We’ve talked about diets in the past, and it’s no secret that you can’t out-train a bad diet. Watching what you put into your body is crucial to effective weight loss, but it isn’t the only factor, you must create a lifestyle of health and fitness. And we all know that snacking is the enemy of a healthy lifestyle. You think “a few cookies won’t hurt” but you’d be wrong. Let us explain.
When you get into the mentality of “If I eat this food then I will work extra hard at boot camp today” you’re already losing the battle. You need to make sure that you are eating the right foods all the time, and that includes snacks in between your meals. Making good decisions all day creates a habit, and soon you won’t have to think twice about it.
If dieting for you means starvation and deprivation, think again. Snacking can be an acceptable part of a healthy, low-calorie diet that leads to weight loss. With the right snacks, you can ensure you’re getting enough nutrients and avoid overeating when mealtime finally arrives.
Don’t believe the dieting myth that snacks are off limits if your goal is to slim down. Yes, snacks contain calories. Some more than others. If you’re not careful, snacks can be the downfall of your diet. But as long as you’re picky about the type of snack, the size of your snack, and you include your snack calories in your total daily calorie count, you’ll be fine. And remember, in order to get the most out of your snack as far as energy and fullness go, try to include a source of fiber and a source of protein.

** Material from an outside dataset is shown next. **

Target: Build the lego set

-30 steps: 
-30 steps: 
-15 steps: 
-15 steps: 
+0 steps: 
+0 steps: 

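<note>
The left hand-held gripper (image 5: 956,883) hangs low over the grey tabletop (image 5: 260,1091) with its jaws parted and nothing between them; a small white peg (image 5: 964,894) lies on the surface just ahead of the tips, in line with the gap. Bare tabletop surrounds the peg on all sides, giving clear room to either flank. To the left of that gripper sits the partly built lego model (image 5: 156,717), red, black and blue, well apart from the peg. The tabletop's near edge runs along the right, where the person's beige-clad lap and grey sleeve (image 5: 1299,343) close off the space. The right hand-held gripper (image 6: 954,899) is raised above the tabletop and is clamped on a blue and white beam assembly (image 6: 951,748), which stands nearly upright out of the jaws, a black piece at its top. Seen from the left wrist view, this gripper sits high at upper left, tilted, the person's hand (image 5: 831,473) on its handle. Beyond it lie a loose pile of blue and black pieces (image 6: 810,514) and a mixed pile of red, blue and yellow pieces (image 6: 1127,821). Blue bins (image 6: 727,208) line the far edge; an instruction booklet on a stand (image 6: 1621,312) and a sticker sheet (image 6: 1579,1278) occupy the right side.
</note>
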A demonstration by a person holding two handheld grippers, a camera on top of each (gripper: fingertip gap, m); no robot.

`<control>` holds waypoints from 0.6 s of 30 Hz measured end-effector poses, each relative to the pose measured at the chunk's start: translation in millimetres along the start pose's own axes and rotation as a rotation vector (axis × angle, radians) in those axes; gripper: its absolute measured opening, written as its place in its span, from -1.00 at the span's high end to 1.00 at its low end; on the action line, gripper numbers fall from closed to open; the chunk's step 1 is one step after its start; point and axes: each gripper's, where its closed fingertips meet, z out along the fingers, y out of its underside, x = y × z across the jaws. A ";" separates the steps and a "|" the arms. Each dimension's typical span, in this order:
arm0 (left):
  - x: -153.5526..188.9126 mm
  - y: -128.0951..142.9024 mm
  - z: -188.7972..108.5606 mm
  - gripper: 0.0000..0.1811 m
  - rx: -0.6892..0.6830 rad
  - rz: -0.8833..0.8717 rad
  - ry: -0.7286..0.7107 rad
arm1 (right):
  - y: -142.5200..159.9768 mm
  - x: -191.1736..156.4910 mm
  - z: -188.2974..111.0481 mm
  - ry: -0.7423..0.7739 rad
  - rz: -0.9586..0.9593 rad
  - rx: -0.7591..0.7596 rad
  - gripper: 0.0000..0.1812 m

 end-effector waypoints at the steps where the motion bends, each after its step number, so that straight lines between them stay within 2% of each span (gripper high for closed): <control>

With the right snack choices, you no longer need to feel guilty about eating between meals. Keep your diet on track with these low-calorie snack options.
Nuts + Fruit
Healthy snacking means planning ahead. No more last minute trips to the vending machine on your snack break. Keep simple snacking ingredients on hand like nuts and fruit. A handful of almonds, pistachios, or walnuts plus a few cherries, grapes, or strawberries is the perfect snack combination for lasting energy. The fruit provides natural sweetness and fiber and the nuts give you protein and healthy fats. Just be careful! Because they’re high in calories, limit the amount of nuts you eat each day.
Greek Yogurt + Fruit
Skip the full-fat, sugar-filled yogurt options and choose low-fat Greek yogurt instead. At 13 grams of protein in a single serving, Greek yogurt packs a powerful protein punch. Add a few raspberries, blueberries, or banana slices and a little honey for added sweetness and you have yourself a yummy snack without the guilt.
Hummus + Veggies
Made from mashed chickpeas, hummus is high in both fiber and protein. This savory, creamy dip is a perfect addition to raw veggies. Full of nutritious goodness and high in fiber, carrot sticks, pepper slices, or celery sticks dipped in hummus is a delicious way to get your daily recommended number of servings of vegetables.
Enjoy three and a half cups of fat-free microwave or air-popped popcorn for just 100 calories. Because it’s low in calories, you can eat a lot and fill up without feeling guilty. What you have to watch out for is popcorn made with large amounts of oils, butter, or stuff that looks and tastes like butter. Full of fat and trans fat, this kind of popcorn is not what you’d consider diet-friendly.
When prepared the right way, however, popcorn provides a descent amount of protein and fiber and is super high in polyphenol antioxidants.
Peanut Butter + Fruit or Veggies
Spread a little peanut or other nut butter on apple slices, a banana, or celery sticks for a yummy and fulfilling snack. The protein in peanut butter plus the fiber in the produce help keep your blood sugar level, your mood stable, and your tummy filled.
Egg + Toast
Eggs are one of nature’s most nutrient-dense foods. All that’s needed for life is found in the small oval-shaped package. Keep hard-boiled eggs on hand for a quick on-the-go snack. Pair an egg with a piece of whole-grain toast for an energy-boosting fiber-protein combination.